Learn the fundamentals. Learn the groundcast. Throw it until you have it right and then throw it some more. Find a competent caster that can help you. The investment in time spent learning the proper techniques will pay more dividends than buying the latest greatest zziplex that looks great, impresses your buddies but just kicks you butt to cast....  

I'm glad to help.

Tommy


----------



## Kwesi W. (Apr 14, 2006)

Thanks for the incouragement. I am out there for at least an hour 2-4 days a week. I had made some improvements, but I agree a good 4 hour lesson from Tommy will do wonders... I plan on getting to NC to meet up with Tommy.. It will probably have to be after the fishing has slowed here in maryland.. LOL 

I do believe that the most important thing is putting in the time.. Practice will always get your futher than high end equipment. That's why I hate when a newbie post a distance question, and the first thing one of use tell them to do is get a custom_____, and magged _____. (Fill in the Blanks..)

I'm not sure of your setup, but for the kind of fishing I do 600ft (with fishing equipment) is all I need right now. MAN! If I could cast 200yards with 6oz and 15-17lb test!!!! you're about to make me go back and practice..




FishinMortician said:


> I still am doing the Off The Ground cast. Maybe soon I will start learning pendulum, but there are so many things OTG casting has been teaching me.
> 
> I was trying to encourage KMW 21230 to keep after it. He seems commited, and wanting to accomplish something is half the battle.
> 
> BTW 600' was a while ago, I am so past that now. New reel, rod and line and all. Maybe I can get some time to pay Mr. Farmer a proper visit. Although people keep dying at the most inconsiderate times.


----------



## Kwesi W. (Apr 14, 2006)

that 5 hour drive will be a beast but I need that 600ft... LOL



Tommy said:


> This is a great thread guys.
> 
> Can you buy distance???
> 
> ...


----------



## DERFM (Jun 19, 2004)

> Practice will always get your futher than high end equipment.

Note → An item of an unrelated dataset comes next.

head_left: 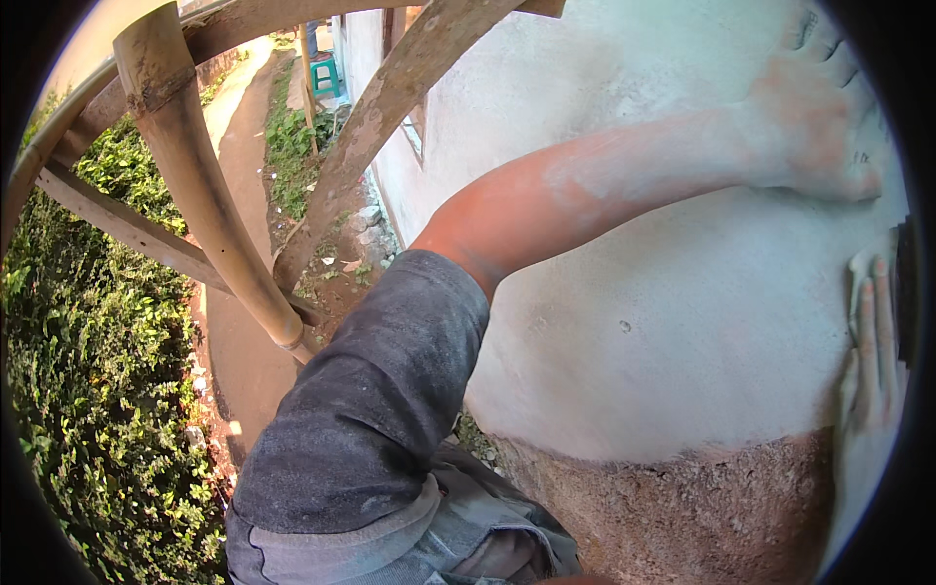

gotta disagree with ya on this one ...
inexpensive equipment does have it limitations ; i guarantee i can cast further with a 1508 allstar than i can with a tica or an ugly stick 


> That's why I hate when a newbie post a distance question, and the first thing one of use tell them to do is get a custom_____, and magged _____. (Fill in the Blanks..)


i will agree with this  
but most of the time they don't know how to cast , so a lesson is still the best investment you can make .
second is to try every rod you can get your hands on , cause one of them is gonna fit you and your casting style .


----------



## Webmaster (Jun 13, 2005)

I had some of the best equipment available, and
I ‘thought’ I was casting pretty good, until last
year standing next to Tommy Farmer and Ryan White.
My sinker hadn’t hit the water yet, when the advice
flowed fast and furiously; and rightfully so – my “pretty
good” compared their “pretty gone” wasn’t even in the same
ball park.
I took their advice to heart and began working, almost
to no avail. We were fishing and I wasn’t actually taking
a lesson – lots of perfect advice, but I was hard for me to
put it all together.
Then I sent Tommy a video of my foolishness and
a requested to be an on-line student. His analysis made
a huge difference, because about all I was doing
correctly was in casting in the right direction.
Then Tommy came out with the two “Fundamentals”
videos and the light got turned on, big time. All the advice
that I had received came together and I been making
regular improvements ever since.
I’m not an athlete, i.e. my mind to body link is
slow so I have to cast virtually every day until it
sinks in and stabilizes. Thanks to Tommy I have
picked up 150’ and still climbing. 150’ farther than
the last time I fished next to Derf & Deb. 150’
farther than the 4/4/2007 Drum Blitz.
A lesson and practice, practice, practice will
buy one distance.

Roy


----------



## FishinAddiction (May 9, 2006)

same here.........i had to go back to OTG and start over again when I hit the wall.....used OTG for a while...cemented my mechanics and when back to the modified hatteras cast.....much better distance after that


----------



## Sea Level (Nov 20, 2005)

Paul,

Last March when you made your first casts with one of my conventional outfits, I had no idea that you would be chasing rabbits down dead end holes several months later. Sounds like you are definitely committed and making great progress. 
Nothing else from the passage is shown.